Two years ago, the ice bucket challenge sought to raise awareness about a deadly disease called amyotrophic lateral sclerosis (ALS). Thanks to the viral challenge, six projects have been funded and discoveries were made.
In the summer of 2014, it seemed very normal that people threw icy cold water over their heads since it was for a good cause. The ice bucket challenge started as an initiative to make people more aware about ALS and it soon went viral. All sorts of celebrities, public figures, and common citizens were being soaked in icy water as they nominated others for the challenge. According to the ALS association, over 17 million people participated in the campaign.
According to the ALS association, over 17 million people participated in the campaign. From President George W. Bush to Donald Trump, Justin Timberlake, David and Victoria Beckham, Will Smith, Anna Wintour, Rita Ora and hundreds of celebrities participated in the awareness campaign.
If a nominee for the ALS challenge didn’t want to get soaked, it had the chance to help ALS patients by donating whichever amount of money they wanted. As it was the case of President Barack Obama, who donated an unknown amount to the cause. All of the ice bucket challenge participants recorded their soaking challenge and published it on Facebook and Instagram. The ice bucket challenge soon became a viral stunt on the internet, which made it gain a lot of criticism for just being a stunt.

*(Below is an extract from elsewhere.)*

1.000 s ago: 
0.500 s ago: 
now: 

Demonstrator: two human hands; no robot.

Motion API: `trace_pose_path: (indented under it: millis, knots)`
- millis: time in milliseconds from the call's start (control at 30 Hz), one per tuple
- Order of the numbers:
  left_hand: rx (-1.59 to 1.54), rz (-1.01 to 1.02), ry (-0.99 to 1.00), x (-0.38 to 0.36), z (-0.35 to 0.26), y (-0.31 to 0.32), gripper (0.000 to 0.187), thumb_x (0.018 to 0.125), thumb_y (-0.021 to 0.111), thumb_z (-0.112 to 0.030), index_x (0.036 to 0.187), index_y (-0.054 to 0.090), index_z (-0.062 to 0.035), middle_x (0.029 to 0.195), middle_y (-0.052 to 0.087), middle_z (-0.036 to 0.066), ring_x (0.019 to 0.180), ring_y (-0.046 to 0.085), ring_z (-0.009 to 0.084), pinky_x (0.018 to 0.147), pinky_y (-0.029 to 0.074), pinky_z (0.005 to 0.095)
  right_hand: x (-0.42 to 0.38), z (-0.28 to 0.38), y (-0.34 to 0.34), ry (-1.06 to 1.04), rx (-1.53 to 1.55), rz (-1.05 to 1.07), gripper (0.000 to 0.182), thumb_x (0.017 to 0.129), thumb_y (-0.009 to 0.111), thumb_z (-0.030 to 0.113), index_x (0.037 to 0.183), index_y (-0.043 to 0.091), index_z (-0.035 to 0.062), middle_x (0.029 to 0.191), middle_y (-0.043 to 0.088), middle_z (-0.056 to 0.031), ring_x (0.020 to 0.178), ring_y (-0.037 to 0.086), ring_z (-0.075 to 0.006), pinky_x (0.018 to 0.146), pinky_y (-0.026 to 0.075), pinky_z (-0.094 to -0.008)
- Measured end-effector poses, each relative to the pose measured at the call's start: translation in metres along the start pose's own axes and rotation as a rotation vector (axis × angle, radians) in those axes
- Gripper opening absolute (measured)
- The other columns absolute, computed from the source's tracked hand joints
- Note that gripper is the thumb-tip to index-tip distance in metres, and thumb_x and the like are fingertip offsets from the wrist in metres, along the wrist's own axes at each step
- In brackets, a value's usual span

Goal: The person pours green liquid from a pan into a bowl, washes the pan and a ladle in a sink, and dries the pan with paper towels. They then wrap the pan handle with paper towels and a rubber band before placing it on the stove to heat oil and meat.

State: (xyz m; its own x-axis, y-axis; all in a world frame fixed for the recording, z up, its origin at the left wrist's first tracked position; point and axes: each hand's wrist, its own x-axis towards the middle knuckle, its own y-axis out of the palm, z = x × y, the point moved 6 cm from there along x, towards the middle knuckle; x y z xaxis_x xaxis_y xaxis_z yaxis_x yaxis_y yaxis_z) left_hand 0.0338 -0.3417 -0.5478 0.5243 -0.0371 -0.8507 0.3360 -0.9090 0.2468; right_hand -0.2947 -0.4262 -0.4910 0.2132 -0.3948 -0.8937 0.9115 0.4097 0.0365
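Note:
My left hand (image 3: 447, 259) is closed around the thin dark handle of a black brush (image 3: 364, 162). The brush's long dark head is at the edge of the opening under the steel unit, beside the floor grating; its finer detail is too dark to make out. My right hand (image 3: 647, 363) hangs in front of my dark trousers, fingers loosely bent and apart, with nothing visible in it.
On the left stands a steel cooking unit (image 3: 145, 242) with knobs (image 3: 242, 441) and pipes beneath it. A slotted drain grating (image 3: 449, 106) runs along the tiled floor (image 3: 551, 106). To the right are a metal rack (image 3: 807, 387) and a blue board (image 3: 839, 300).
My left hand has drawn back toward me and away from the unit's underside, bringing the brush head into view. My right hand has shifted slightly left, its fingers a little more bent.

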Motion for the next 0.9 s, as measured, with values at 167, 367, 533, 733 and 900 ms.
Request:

Many of the critics assured the challenge became more of a game than an awareness campaign for a serious and deadly disease. Two years after the viral challenge ended, scientists and researchers are announcing a new discovery on the ALS disease and it was possible thanks to fundraising over the ice bucket challenge.
— Victoria Lowry (@victoriahull) July 27, 2016
The ALS Association announced on Monday the most recent discovery of the deadly disease that paralyzes patients, who slowly lose their abilities to breath and move.
Over $100 million were raised in 30 days, thanks to the ALS viral challenge, making it possible to create project MinE and making it the biggest research study on the disease. MinE, is in charge of studying the inherited form of the ALS disease, Researchers were able to discover a gene, known as NEK1, which contributes on the forming and developing of ALS in patients. Thanks to the discovery, scientists might be able to develop a genetic therapy to fight NEK1.
Even Though, only 10% of ALS patients suffer from the genetic development of the disease, researchers believe that by finding NEK1, all ALS patients can benefit from the possible genetic treatment, since the gene is present in all forms of the disease.
Project MinE, was formed by over 80 researchers and scientists from 11 different countries studying the disease and its possible causes, regarding genetics.
“The sophisticated gene analysis that led to this finding was only possible because of the large number of ALS samples available,” said Lucie Bruijn of the ALS Association
Bruijn, also notes, that Project MinE and its discoveries were only possible because of the ALS ice bucket challenge. Since it allowed the association to invest in research and create large biorepositories of ALS biosamples, that made the discovery possible.
Vice-president of ALS communications, Brian Frederick, stated his excitement about the discovery as he explained how people that took part in the ice bucket challenge, could see the results of their contribution.
By finding the NEK1 gene, that takes part in the development of the disease, researchers might get a glimpse of what triggers ALS and find a possible cure for the deadly disease. The project had been working on sequencing the genomes of over 15,000 people suffering from ALS. The recent discoveries have been published in the journal Nature Genetics.
Amyotrophic Lateral Sclerosis or ALS, has been found to be a neurological disorder that affects motor neurons, which control muscle function, these neurons happened to die in patients suffering from the disease. Making them, lose their ability to move, talk and even breathe.
ALS is categorized as a rapid and deadly disease that also affects the spinal cord of patients, the only nerves that are not affected by ALS are sensory nerves. The disease is also known as Lou Gehrig’s disease, after the US baseball player who was first diagnosed with ALS in 1936, at the age of 36-years old. Even though ALS can affect teenagers and young people, it is more common in patients over 40 years old and the first symptoms tend to show in older adults in their 60s.
The disease doesn’t care for race, ethnicity or family history since it can affect anyone at any moment. According to the BBC, over a third of people in the world, dies of ALS within a year of their diagnosis.
— Reuters India (@ReutersIndia) July 27, 2016
Since there is no found cure for ALS, the only treatment patients get is relief in possible pains as physicians and family members make the patient feel comfortable and cared for. The most known person, suffering from ALS is the genius and scientists Stephen Hawking, who has outlived his time of diagnosis.
The ALS association research is being led by an entrepreneur called Bernard Muller, who also suffers from ALS.